If you simply compare different people of different ages (a cross-sectional design), you don’t know if the differences are because of what happens to people as they get older, or instead because of cohort effects (i.e., generational differences). In other words, maybe members of more recent generations do better at these tasks by virtue of better schooling, better early nutrition, or something like that. In that case, apparent differences between old people and young people might have nothing to do with the process of getting older per se.

To avoid cohort effects, you could follow the same people over time (a longitudinal design).
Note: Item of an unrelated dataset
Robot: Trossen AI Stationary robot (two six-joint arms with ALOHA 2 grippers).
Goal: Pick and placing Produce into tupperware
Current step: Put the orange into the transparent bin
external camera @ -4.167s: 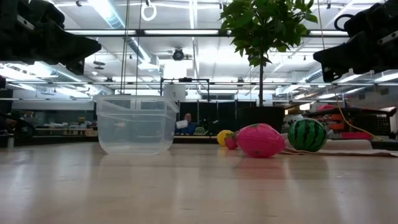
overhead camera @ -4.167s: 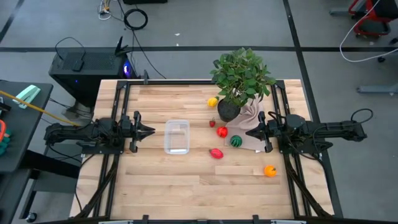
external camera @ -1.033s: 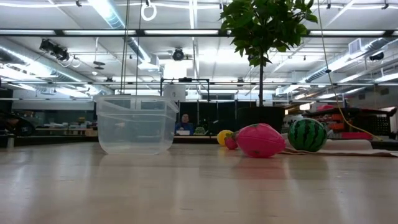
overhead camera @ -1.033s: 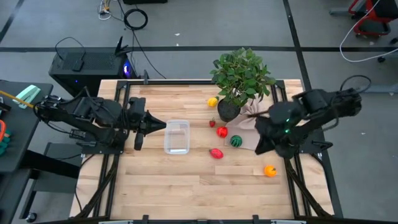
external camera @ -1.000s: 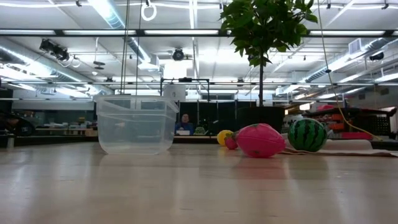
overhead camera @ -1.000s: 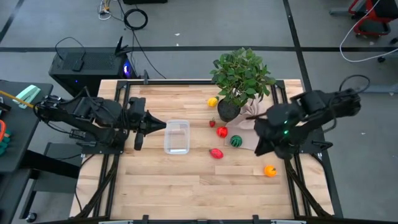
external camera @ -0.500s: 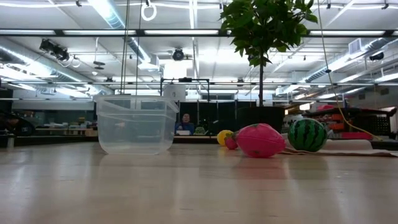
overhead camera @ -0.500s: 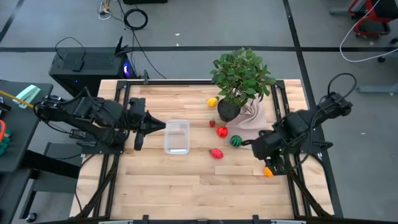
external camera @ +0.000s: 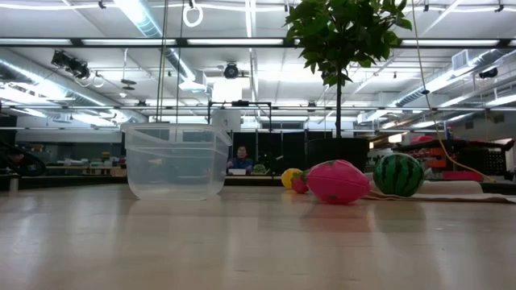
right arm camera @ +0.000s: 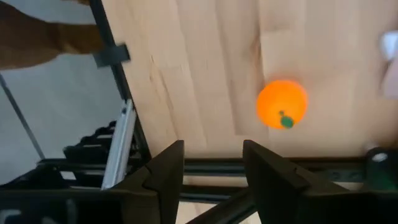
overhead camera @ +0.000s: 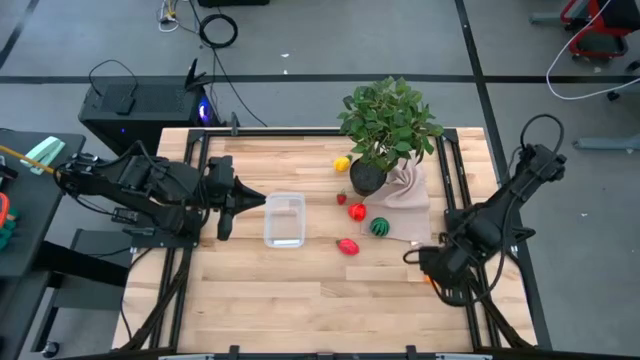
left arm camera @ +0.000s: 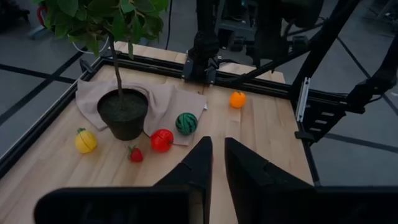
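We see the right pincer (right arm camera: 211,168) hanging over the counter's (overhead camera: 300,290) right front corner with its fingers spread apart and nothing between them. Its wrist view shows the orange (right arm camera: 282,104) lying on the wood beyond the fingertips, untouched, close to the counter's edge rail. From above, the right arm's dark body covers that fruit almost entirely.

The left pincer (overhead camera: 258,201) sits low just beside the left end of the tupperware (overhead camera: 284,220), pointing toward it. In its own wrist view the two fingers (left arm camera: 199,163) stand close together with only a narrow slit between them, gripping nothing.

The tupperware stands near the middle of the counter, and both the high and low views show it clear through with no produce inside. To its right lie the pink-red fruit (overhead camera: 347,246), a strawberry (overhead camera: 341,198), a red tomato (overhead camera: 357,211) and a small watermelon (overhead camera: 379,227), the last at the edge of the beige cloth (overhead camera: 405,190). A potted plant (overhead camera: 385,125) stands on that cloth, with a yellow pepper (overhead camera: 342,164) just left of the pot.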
However, if you do that you have to worry about something else — practice effects. The broad underlying ability may be declining, but people might be getting “test-smart” if you give them the same (or similar) tests again and again, which would mask any true underlying decline.

As a result of different findings obtained with different methods, there was a majority view among researchers that fluid performance starts to decline in early adulthood, but also a significant minority view that that declines happen later.

What Salthouse did was to look at cross-sectional and longitudinal data side-by-side in a way that allowed him to estimate the age trajectory after accounting for both kinds of biases. In principle, this should yield more precise estimates than previous studies about the particular shape of the trend. Based on the combined data, Salthouse concluded that the early-adulthood peak was more consistent with the evidence.

It’s understandable, but unfortunate, that the media coverage isn’t going into this level of nuance. Science is incremental, and this study is a significant contribution (though by no means the last word). But news stories often have a set narrative – the lone scientist having a “eureka!” moment with a shattering breakthrough that “proves” his theory. Science doesn’t work that way, but that’s the way it’s usually covered.